* Your goal *
Down to the last line, set down the listing below exactly, apart from its pictures.
::::::
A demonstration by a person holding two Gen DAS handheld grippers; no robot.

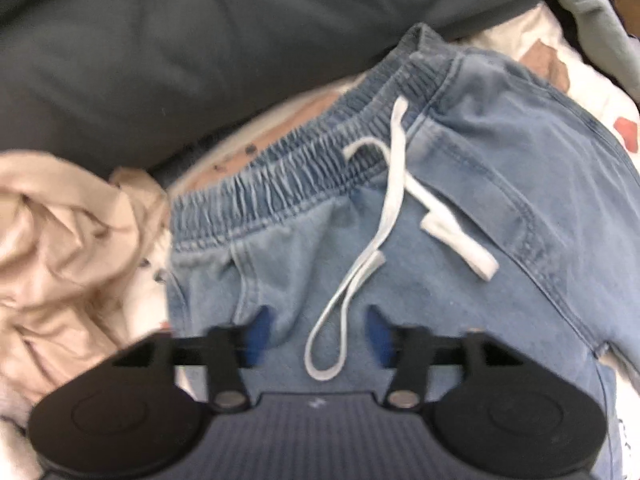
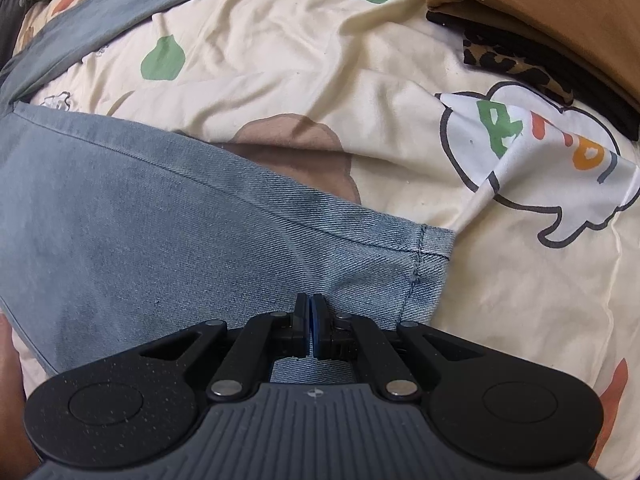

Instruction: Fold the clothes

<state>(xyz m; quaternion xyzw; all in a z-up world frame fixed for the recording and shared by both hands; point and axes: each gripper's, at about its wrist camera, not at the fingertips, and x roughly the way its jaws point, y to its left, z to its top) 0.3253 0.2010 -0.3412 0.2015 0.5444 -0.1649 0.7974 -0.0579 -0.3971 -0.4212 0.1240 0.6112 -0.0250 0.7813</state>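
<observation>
Light blue jeans (image 1: 460, 184) lie on a printed bedspread, their elastic waistband (image 1: 304, 160) toward the top of the left wrist view. A white drawstring (image 1: 388, 208) trails down over the front. My left gripper (image 1: 318, 332) hovers over the jeans below the waistband, open, with the drawstring's loop and denim between its blue pads (image 1: 260, 332). The picture is blurred. In the right wrist view a jeans leg (image 2: 160, 216) lies flat with its hem (image 2: 430, 264) at the right. My right gripper (image 2: 311, 316) is shut just over the leg near that hem. No cloth shows between its pads.
A crumpled beige garment (image 1: 60, 240) lies left of the jeans. A dark grey cushion (image 1: 200, 40) lies beyond the waistband. Folded brown (image 2: 540, 8) and leopard-print clothes (image 2: 512, 64) are stacked at the top right of the bedspread (image 2: 320, 60). A hand (image 2: 8, 380) shows at the left edge.
</observation>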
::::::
* Answer box *
A demonstration by a person holding two Gen DAS handheld grippers; no robot.


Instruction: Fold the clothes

<state>(xyz m; quaternion xyzw; all in a z-up world frame fixed for the recording and shared by both hands; point and axes: each gripper's, at about its wrist camera, not at the fingertips, and x roughly the way its jaws point, y to its left, z to its top) 0.3253 0.2010 -0.3412 0.2015 0.5444 -0.1649 0.7974 -0.0579 -0.3971 -0.4212 0.1240 0.6112 -0.0250 0.7813</state>
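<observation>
Light blue jeans (image 1: 460, 184) lie on a printed bedspread, their elastic waistband (image 1: 304, 160) toward the top of the left wrist view. A white drawstring (image 1: 388, 208) trails down over the front. My left gripper (image 1: 318, 332) hovers over the jeans below the waistband, open, with the drawstring's loop and denim between its blue pads (image 1: 260, 332). The picture is blurred. In the right wrist view a jeans leg (image 2: 160, 216) lies flat with its hem (image 2: 430, 264) at the right. My right gripper (image 2: 311, 316) is shut just over the leg near that hem. No cloth shows between its pads.
A crumpled beige garment (image 1: 60, 240) lies left of the jeans. A dark grey cushion (image 1: 200, 40) lies beyond the waistband. Folded brown (image 2: 540, 8) and leopard-print clothes (image 2: 512, 64) are stacked at the top right of the bedspread (image 2: 320, 60). A hand (image 2: 8, 380) shows at the left edge.
</observation>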

What came before is the complete response.